▶ Task statement
The listing below is to be reproduced in full, character for character.

▶ Given information
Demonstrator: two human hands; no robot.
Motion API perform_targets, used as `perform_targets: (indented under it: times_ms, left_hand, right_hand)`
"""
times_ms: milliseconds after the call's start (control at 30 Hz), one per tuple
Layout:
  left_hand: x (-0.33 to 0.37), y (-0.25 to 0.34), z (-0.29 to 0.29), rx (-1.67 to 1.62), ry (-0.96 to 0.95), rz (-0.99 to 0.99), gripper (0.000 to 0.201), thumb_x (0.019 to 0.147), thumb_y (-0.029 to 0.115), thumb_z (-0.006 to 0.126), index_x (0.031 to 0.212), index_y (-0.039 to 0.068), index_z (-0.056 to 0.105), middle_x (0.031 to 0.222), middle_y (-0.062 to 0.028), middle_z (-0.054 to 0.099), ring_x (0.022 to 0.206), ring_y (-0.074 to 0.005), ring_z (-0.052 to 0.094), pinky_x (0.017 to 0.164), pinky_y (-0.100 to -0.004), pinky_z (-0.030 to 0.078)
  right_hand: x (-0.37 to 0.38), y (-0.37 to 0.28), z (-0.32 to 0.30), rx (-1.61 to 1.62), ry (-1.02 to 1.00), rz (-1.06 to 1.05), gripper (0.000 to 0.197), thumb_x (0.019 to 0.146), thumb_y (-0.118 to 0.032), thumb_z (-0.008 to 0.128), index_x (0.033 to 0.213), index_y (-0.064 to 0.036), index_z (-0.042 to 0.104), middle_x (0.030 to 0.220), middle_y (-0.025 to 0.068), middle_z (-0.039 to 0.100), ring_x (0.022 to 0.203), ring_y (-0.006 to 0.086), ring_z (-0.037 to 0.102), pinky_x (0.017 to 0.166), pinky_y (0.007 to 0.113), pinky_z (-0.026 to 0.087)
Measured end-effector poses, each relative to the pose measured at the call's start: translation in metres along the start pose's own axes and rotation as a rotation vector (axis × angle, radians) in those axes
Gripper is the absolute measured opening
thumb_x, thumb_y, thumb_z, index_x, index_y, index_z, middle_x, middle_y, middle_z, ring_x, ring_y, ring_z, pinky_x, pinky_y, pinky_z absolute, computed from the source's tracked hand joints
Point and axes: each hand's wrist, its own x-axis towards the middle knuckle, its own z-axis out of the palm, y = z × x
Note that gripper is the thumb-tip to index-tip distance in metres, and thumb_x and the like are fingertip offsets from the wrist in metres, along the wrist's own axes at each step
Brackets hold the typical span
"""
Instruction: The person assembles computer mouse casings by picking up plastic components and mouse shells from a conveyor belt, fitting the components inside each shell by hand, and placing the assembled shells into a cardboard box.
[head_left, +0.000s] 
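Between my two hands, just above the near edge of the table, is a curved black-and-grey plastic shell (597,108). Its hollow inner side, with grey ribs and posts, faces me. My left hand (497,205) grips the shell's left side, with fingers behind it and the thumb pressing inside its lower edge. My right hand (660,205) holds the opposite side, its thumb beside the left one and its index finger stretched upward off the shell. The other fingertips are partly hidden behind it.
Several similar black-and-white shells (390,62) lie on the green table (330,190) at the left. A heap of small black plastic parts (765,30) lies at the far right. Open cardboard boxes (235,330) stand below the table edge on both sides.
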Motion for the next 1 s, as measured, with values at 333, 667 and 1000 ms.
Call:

▶ Completed task
Demonstrator: two human hands; no robot.
Motion API perform_targets, used as `perform_targets: (indented under it: times_ms, left_hand, right_hand)`
"""
times_ms: milliseconds after the call's start (control at 30 Hz), one per tuple
Layout:
  left_hand: x (-0.33 to 0.37), y (-0.25 to 0.34), z (-0.29 to 0.29), rx (-1.67 to 1.62), ry (-0.96 to 0.95), rz (-0.99 to 0.99), gripper (0.000 to 0.201), thumb_x (0.019 to 0.147), thumb_y (-0.029 to 0.115), thumb_z (-0.006 to 0.126), index_x (0.031 to 0.212), index_y (-0.039 to 0.068), index_z (-0.056 to 0.105), middle_x (0.031 to 0.222), middle_y (-0.062 to 0.028), middle_z (-0.054 to 0.099), ring_x (0.022 to 0.206), ring_y (-0.074 to 0.005), ring_z (-0.052 to 0.094), pinky_x (0.017 to 0.164), pinky_y (-0.100 to -0.004), pinky_z (-0.030 to 0.078)
  right_hand: x (-0.37 to 0.38), y (-0.37 to 0.28), z (-0.32 to 0.30), rx (-1.61 to 1.62), ry (-1.02 to 1.00), rz (-1.06 to 1.05), gripper (0.000 to 0.197), thumb_x (0.019 to 0.146), thumb_y (-0.118 to 0.032), thumb_z (-0.008 to 0.128), index_x (0.033 to 0.213), index_y (-0.064 to 0.036), index_z (-0.042 to 0.104), middle_x (0.030 to 0.220), middle_y (-0.025 to 0.068), middle_z (-0.039 to 0.100), ring_x (0.022 to 0.203), ring_y (-0.006 to 0.086), ring_z (-0.037 to 0.102), pinky_x (0.017 to 0.166), pinky_y (0.007 to 0.113), pinky_z (-0.026 to 0.087)
Measured end-effector poses, each relative to the pose measured at the call's start: translation in metres along the start pose's own axes and rotation as a rotation vector (axis × angle, radians) in those axes
Gripper is the absolute measured opening
thumb_x, thumb_y, thumb_z, index_x, index_y, index_z, middle_x, middle_y, middle_z, ring_x, ring_y, ring_z, pinky_x, pinky_y, pinky_z absolute, computed from the source's tracked hand joints
Point and axes: each hand's wrist, its own x-axis towards the middle knuckle, its own z-axis out of the palm, y = z × x
Note that gripper is the thumb-tip to index-tip distance in metres, and thumb_x and the like are fingertip offsets from the wrist in metres, along the wrist's own axes at each step
Brackets hold the typical span
"""
Instruction: The person assembles computer mouse casings by picking up plastic components and mouse shells from a conveyor belt, fitting the components inside each shell by hand, and placing the assembled shells into a cardboard box.
[head_left, +0.000s] 
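Between my two hands, just above the near edge of the table, is a curved black-and-grey plastic shell (597,108). Its hollow inner side, with grey ribs and posts, faces me. My left hand (497,205) grips the shell's left side, with fingers behind it and the thumb pressing inside its lower edge. My right hand (660,205) holds the opposite side, its thumb beside the left one and its index finger stretched upward off the shell. The other fingertips are partly hidden behind it.
Several similar black-and-white shells (390,62) lie on the green table (330,190) at the left. A heap of small black plastic parts (765,30) lies at the far right. Open cardboard boxes (235,330) stand below the table edge on both sides.
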Motion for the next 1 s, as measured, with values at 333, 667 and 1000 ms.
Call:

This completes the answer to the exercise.